Традиционно считается, что декрет копировал или был похож на французский закон об отделении церкви от государства, принятый под влиянием социалистов в 1905 г. Но это не так, это были совершенно разные документы. Большевистский декрет был более краток и декларативен, а главное, в отличие от своего французского собрата не устанавливал механизма его проведения в жизнь. Я тоже стал заложником историографии, поверив на слово своим предшественникам, однако ознакомление с французским законом показывает, что он был явно не похож на большевистский декрет.
Рассмотрение проекта закона об отделении Церкви от государства в парламенте Франции началось в феврале 1905 г. и носило бурный характер. Сильную оппозицию республиканцам составили правые католики — один из депутатов назвал радикалов-республиканцев сектантами, «стремящимися упразднить христианство». Другой сенатор считал, что речь идет о создании безбожной Франции: между «этой завтрашней Францией и нашей сегодняшней роют пропасть, которую нельзя будет преодолеть».
Главный инициатор закона министр по делам религий А. Бриан считал, что государство не должно быть «ни религиозным, ни нерелигиозным. Оно арелигиозно». В результате закон был принят Палатой депутатов 341 голосом против 233, а в Сенате 179 голосами против 103. Как видно, французские парламентарии раскололись почти поровну — в России, конечно, никаких дебатов не было, потому что уже не было парламента, а Учредительное собрание было разогнано.
Еще до публикации этого документа большевики попытались реквизировать помещения Александро-Невской лавры. Однако после ареста настоятеля монастыря монахи ударили в набат, сбежался народ, который разогнал вооруженных красногвардейцев. Не обошлось и без жертв: первым погиб протоиерей Скипетров, попытавшийся вступить в переговоры с захватчиками. Крестный ход, прошедший в Петрограде после этих событий 21 января 1918 г., собрал только на Невском проспекте до 300 тысяч жителей столицы. Большевики отступили, становилось понятно, что революционным наскоком с религией не покончить.
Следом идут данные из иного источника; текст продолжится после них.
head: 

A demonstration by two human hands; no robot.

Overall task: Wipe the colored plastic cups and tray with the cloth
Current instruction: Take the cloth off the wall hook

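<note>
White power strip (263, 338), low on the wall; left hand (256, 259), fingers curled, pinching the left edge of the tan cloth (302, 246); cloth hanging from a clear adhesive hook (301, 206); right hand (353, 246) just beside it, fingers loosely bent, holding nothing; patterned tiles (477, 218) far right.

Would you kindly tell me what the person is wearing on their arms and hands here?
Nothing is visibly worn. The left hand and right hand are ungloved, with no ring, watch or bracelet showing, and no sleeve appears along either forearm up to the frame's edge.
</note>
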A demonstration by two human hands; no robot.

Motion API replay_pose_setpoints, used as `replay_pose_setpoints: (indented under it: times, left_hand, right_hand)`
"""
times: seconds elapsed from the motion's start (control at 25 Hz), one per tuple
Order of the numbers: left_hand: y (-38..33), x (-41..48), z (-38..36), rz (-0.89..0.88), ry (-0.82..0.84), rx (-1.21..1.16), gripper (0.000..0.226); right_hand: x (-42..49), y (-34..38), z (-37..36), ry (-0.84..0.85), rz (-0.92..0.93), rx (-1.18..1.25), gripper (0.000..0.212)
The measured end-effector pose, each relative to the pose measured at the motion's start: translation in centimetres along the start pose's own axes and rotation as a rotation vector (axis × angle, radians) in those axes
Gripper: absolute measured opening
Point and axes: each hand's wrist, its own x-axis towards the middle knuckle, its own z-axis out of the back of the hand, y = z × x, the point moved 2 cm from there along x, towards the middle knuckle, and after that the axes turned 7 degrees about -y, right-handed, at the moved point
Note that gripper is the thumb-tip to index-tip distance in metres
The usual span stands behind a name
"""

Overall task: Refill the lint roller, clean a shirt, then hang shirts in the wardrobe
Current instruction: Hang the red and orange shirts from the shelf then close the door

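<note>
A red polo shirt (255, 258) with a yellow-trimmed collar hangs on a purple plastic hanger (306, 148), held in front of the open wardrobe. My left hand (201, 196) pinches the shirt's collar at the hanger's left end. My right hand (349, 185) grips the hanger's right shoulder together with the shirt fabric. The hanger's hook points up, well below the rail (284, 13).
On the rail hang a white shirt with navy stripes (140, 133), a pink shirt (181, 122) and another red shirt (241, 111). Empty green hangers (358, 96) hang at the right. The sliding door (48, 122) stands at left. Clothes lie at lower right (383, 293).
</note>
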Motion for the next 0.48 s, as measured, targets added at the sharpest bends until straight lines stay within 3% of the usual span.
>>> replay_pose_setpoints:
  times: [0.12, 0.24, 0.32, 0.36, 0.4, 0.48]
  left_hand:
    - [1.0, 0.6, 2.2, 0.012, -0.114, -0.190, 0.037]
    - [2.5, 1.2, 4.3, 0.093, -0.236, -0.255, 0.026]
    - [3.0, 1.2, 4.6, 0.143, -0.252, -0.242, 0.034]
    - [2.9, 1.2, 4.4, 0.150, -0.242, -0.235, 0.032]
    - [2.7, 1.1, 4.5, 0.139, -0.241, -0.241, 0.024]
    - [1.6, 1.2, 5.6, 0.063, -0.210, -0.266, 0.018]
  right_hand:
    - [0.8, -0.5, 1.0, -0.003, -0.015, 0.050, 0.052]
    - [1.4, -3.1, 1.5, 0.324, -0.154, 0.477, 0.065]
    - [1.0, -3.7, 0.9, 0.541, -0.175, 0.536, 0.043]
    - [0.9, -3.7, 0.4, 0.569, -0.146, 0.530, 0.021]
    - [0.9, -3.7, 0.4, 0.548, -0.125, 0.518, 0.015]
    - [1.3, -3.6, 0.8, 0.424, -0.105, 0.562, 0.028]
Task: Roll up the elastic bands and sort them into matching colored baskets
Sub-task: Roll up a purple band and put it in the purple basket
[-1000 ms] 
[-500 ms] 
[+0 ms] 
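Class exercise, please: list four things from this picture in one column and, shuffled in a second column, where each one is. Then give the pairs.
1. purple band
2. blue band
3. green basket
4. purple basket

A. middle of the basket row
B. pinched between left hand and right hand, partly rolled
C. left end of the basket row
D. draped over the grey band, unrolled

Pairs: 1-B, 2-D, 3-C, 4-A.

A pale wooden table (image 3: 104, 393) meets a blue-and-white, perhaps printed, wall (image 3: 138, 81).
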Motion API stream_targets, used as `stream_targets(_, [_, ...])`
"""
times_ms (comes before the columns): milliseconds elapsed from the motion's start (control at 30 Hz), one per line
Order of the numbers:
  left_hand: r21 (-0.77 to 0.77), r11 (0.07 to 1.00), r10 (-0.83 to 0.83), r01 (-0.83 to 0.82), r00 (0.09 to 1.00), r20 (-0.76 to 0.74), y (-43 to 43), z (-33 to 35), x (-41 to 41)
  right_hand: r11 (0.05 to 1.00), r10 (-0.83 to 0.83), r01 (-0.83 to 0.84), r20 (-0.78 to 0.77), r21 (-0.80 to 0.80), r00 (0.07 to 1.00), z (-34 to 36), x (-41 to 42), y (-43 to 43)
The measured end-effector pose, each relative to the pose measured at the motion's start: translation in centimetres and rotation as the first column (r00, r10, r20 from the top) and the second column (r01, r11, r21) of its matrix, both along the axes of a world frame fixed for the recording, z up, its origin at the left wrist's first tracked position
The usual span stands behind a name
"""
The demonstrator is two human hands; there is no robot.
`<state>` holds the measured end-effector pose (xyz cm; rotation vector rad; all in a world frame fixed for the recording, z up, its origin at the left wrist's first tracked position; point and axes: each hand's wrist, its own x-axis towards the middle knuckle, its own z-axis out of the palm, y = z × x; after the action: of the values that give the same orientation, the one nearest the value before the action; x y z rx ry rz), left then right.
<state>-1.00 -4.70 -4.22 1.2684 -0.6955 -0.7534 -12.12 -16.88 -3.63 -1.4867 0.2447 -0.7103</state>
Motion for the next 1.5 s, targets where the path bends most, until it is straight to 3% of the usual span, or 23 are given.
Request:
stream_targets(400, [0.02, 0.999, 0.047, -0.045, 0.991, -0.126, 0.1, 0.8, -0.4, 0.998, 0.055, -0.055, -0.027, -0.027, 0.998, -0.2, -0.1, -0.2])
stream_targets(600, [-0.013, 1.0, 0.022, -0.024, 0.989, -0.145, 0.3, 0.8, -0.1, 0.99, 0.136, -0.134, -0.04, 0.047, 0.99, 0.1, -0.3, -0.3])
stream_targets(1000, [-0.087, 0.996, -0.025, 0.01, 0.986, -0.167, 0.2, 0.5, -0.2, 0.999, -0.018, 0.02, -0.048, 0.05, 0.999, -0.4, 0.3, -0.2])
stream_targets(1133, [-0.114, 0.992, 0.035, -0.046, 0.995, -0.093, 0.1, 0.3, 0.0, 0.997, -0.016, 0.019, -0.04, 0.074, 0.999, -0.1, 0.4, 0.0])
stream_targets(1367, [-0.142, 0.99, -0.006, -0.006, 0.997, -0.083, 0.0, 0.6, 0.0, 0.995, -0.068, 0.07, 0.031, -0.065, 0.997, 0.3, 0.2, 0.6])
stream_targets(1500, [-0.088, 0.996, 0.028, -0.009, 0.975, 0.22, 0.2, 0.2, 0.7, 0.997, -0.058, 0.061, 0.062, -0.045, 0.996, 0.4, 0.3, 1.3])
Можно с осторожностью предположить, что данная демонстрация была самой массовой акцией протеста за всю историю России.
Трудно отказать себе в удовольствии привести описание политической мобилизации духовенства на данный крестный ход в изложении советского историка Р.Ю. Плаксина: «Для подготовки крестного хода церковники произносили во всех петроградских церквях погромные проповеди. На рынки, площади и улицы города для ведения подобной агитации были направлены кликуши и юродствующие. Сеялись слухи, что, мол, крестного хода большевики не попустят, что будут стрелять в верующих. Священники призывали умереть, но идти вперед. Мало того, по распоряжению митрополита Вениамина совершались общие исповеди и массовые причастия как перед смертью. Все было рассчитано на то, чтобы вызвать эксцессы».
Удивляет противоречие: если духовенство и кликуши агитировали идти на смерть, то почему эта пропаганда не привела к противоположному результату и на крестный ход вышла половина жителей столицы?
Девятнадцатого января патриарх выпустил свое знаменитое послание с анафемой «творящим беззакония». Хотя в тексте слово «большевики» не использовалось, однако всем было ясно, что послание направлено непосредственно против существующей власти.
Впоследствии мнения историков разделились, была ли это анафема именно большевикам или вообще всем «творящим беззакония». Но спорить об этом стали уже значительно позже: всем современникам было ясно, против кого было направлено послание патриарха Тихона. Да и сам патриарх именовал свое послание анафемой Советской власти. В самом документе совершенно недвусмысленно упоминаются новые власти. Для такого уникального в русской истории акта, как анафемствование действующей власти, была выработанная «особая формула».
Последствия анафемствования властей были значительные, они в большей степени коснулись не патриарха, а рядового духовенства. По словам Бонч-Бруевича, когда он показал «прокламацию» Тихона Ленину и спросил, что делать, то последний отреагировал спокойно: «Ничего... сообщите ему, что Советская власть не намеревается надеть на его голову венец мученичества, но все те, кто будет распространять его произведения, будут немедленно арестовываться и предаваться суровому суду, напечатайте обо всем этом в газетах и предупредите рабочие кварталы, чтобы строго следили за появлением прокламаций».